Gregg Brody (High Yield Research Analyst)
That's really helpful.
Roland Burns (President and CFO)
But the $300 is initial committed part of the investment. You know, it's based on, obviously, the budgets that that's approved out there and, et cetera.
Gregg Brody (High Yield Research Analyst)
That's really helpful. Thank you, guys.
Roland Burns (President and CFO)
Thank you.
Operator (participant)
Thank you. I'm showing no further questions. I would now like to turn the call back over to Jay Allison for closing remarks.
Jay Allison (Chairman and CEO)
Perfect. Again, I want to thank everyone for spending time. That's, that's probably your most valuable asset, so thank you for spending that time with us. You know, as I was listening to the Q&A and our presentation, even, you know, even with weak natural gas prices, we've reported solid results for the Western Haynesville Shale drilling program. And just to clarify, our goal is, we want to keep the dividend, we want to manage the balance sheet, we want to be a great partner to Quantum as we build a midstream in the Western Haynesville. We want to maintain an eye on appraising all of our Western Haynesville wells, and, you know, we want to turn that play from exploitation to developmental drilling.

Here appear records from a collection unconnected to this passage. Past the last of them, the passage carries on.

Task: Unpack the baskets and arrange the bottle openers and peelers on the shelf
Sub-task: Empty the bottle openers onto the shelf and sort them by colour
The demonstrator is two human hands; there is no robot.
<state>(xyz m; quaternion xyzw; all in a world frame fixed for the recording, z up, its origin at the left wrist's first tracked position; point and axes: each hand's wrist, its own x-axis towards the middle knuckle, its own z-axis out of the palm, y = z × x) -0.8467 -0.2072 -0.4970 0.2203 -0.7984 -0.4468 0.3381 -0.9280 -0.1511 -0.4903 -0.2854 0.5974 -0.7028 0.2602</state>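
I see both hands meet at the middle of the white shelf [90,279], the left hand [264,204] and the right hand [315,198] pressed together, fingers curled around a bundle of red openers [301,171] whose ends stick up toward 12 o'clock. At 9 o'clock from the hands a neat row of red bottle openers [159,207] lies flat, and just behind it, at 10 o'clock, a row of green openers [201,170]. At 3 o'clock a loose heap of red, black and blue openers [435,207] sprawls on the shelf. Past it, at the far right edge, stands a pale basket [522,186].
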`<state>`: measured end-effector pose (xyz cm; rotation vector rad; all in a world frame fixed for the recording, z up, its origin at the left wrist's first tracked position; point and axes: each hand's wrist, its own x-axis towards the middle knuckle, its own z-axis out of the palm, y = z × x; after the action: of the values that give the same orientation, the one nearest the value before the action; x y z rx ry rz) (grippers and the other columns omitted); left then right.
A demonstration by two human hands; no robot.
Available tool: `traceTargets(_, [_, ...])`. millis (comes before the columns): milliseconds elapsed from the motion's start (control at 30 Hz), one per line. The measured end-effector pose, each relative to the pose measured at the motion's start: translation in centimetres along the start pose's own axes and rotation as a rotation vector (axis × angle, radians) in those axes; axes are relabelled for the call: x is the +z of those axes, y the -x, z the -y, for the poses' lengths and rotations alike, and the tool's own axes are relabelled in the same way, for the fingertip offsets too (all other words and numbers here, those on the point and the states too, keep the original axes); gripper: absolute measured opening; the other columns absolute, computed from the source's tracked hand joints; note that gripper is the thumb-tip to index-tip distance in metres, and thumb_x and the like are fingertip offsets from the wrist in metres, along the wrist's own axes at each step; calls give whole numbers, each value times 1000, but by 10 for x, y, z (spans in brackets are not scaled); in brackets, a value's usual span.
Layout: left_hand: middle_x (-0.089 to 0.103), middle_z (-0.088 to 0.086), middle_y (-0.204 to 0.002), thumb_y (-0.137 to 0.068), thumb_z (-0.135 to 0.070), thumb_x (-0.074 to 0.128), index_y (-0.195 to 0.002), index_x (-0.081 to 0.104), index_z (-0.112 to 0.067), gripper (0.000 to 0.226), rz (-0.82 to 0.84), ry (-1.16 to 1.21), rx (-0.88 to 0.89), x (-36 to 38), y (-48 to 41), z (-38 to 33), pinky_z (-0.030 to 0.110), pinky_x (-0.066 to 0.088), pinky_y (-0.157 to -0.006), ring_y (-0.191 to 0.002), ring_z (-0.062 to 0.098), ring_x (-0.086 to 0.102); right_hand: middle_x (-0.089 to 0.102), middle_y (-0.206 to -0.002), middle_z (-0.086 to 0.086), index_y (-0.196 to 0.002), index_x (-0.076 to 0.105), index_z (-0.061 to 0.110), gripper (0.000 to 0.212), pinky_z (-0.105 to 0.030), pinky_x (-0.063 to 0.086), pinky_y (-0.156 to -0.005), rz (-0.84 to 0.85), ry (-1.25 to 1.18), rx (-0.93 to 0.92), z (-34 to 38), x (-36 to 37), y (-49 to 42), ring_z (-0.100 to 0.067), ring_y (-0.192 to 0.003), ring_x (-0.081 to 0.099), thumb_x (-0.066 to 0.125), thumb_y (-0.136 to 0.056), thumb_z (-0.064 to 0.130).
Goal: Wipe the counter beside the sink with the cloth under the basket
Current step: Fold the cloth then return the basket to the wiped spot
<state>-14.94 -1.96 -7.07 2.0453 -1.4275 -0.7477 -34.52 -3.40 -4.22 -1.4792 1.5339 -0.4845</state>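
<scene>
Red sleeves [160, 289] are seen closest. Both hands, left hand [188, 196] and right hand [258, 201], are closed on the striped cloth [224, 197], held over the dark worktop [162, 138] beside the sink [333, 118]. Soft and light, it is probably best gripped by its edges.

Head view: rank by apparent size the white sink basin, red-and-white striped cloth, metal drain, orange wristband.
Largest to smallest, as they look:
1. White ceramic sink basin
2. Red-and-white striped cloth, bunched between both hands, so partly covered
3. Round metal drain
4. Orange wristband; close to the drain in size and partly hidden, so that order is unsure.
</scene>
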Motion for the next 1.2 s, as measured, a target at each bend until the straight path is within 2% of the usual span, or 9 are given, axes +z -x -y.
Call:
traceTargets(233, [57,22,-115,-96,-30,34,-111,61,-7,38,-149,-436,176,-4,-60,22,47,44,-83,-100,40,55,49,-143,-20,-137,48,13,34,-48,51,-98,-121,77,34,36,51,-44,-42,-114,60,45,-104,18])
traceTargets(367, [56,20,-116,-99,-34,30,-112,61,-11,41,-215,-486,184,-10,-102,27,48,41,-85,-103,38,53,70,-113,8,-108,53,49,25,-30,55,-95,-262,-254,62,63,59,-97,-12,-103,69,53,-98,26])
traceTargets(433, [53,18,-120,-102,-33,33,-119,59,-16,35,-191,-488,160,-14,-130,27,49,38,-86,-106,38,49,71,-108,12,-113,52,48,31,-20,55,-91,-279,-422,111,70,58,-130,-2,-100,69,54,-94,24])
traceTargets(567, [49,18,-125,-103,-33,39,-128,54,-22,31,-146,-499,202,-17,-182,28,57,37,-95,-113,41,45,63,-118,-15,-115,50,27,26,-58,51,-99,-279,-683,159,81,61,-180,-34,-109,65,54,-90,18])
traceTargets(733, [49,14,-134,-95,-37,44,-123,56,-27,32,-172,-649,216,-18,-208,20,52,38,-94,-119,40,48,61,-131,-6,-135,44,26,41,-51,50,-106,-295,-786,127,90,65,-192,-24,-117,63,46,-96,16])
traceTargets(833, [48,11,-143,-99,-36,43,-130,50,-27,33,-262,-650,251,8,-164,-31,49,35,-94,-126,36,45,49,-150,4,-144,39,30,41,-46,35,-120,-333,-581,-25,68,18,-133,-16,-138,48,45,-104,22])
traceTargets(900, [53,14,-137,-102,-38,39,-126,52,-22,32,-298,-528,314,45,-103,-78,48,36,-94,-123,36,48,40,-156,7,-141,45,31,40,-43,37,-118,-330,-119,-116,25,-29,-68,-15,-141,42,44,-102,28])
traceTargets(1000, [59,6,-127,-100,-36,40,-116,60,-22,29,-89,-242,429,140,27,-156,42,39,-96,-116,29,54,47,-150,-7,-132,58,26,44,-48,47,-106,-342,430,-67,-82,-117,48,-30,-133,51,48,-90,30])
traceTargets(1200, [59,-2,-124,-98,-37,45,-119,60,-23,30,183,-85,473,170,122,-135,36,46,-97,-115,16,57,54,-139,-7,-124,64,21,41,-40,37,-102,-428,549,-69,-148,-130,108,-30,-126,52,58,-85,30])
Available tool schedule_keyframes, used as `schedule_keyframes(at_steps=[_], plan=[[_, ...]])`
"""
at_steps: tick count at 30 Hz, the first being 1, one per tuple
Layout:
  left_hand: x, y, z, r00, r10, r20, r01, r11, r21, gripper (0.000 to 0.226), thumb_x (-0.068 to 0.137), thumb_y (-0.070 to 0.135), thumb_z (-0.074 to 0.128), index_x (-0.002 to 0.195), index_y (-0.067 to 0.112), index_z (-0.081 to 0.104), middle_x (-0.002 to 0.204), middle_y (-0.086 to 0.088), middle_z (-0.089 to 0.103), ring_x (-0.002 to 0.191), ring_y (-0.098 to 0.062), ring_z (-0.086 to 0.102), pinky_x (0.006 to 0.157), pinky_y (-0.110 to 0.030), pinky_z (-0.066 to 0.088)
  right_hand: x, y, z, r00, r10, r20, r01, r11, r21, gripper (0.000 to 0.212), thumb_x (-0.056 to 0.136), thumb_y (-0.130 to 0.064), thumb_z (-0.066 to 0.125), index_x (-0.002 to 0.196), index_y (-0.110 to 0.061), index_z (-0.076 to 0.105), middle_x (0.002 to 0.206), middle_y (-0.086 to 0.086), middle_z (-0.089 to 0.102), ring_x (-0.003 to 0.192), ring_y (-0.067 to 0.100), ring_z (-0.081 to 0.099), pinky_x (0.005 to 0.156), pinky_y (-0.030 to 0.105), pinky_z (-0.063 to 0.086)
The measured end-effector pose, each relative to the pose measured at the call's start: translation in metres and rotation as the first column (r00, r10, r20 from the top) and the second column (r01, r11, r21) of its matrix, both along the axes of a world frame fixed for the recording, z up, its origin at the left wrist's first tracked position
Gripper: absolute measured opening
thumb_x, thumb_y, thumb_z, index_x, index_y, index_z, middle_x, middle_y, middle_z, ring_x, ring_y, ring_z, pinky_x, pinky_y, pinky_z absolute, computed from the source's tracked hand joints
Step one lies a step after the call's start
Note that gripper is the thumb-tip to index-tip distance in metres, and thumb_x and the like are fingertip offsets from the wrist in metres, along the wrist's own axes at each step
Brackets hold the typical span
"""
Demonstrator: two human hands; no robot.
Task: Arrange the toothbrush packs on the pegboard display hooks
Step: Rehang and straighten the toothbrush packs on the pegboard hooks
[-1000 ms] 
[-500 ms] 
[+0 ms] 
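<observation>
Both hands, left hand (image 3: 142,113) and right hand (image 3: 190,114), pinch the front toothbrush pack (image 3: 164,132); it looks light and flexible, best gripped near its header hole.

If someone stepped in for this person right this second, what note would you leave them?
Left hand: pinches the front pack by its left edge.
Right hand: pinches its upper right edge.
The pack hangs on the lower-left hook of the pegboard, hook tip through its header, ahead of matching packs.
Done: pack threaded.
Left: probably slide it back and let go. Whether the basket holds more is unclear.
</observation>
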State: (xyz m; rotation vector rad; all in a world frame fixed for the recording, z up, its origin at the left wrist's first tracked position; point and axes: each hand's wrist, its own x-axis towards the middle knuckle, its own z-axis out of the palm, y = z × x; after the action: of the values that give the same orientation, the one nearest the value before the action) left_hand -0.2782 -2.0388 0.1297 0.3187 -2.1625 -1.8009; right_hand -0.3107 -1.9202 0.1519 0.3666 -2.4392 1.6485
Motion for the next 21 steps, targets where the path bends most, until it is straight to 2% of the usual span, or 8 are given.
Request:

And we want to adjust the risk by adding some hedges for 2024, if that opportunity arises. As I was reading all the analyst reports, I know one of them was titled, Finding a Dance Partner for the Western Haynesville. Well, I would expand upon that on the dance floor. I think on the dance floor for Comstock right now, we have the Jones family, we have all the equity stakeholders with the Jones family, we have our bank sponsors, we have our bond holders, and now we have Quantum. So the question is, what kind of a dance is it? Is it a Texas two-step? Is it a jitterbug? Is it a Cotton Eye Joe? What we hope it is, over the years to come, is that old deal, waltz across Texas. That's our goal.
We may not be perfect with our feet every day, but that is our goal and, you know, we'll please the people around the globe and the consumers in America that need this gas. That's our goal. Thank you for that headline, and thank you for your participation today.
Operator (participant)
This concludes today's conference call. Thank you for participating. You may now disconnect.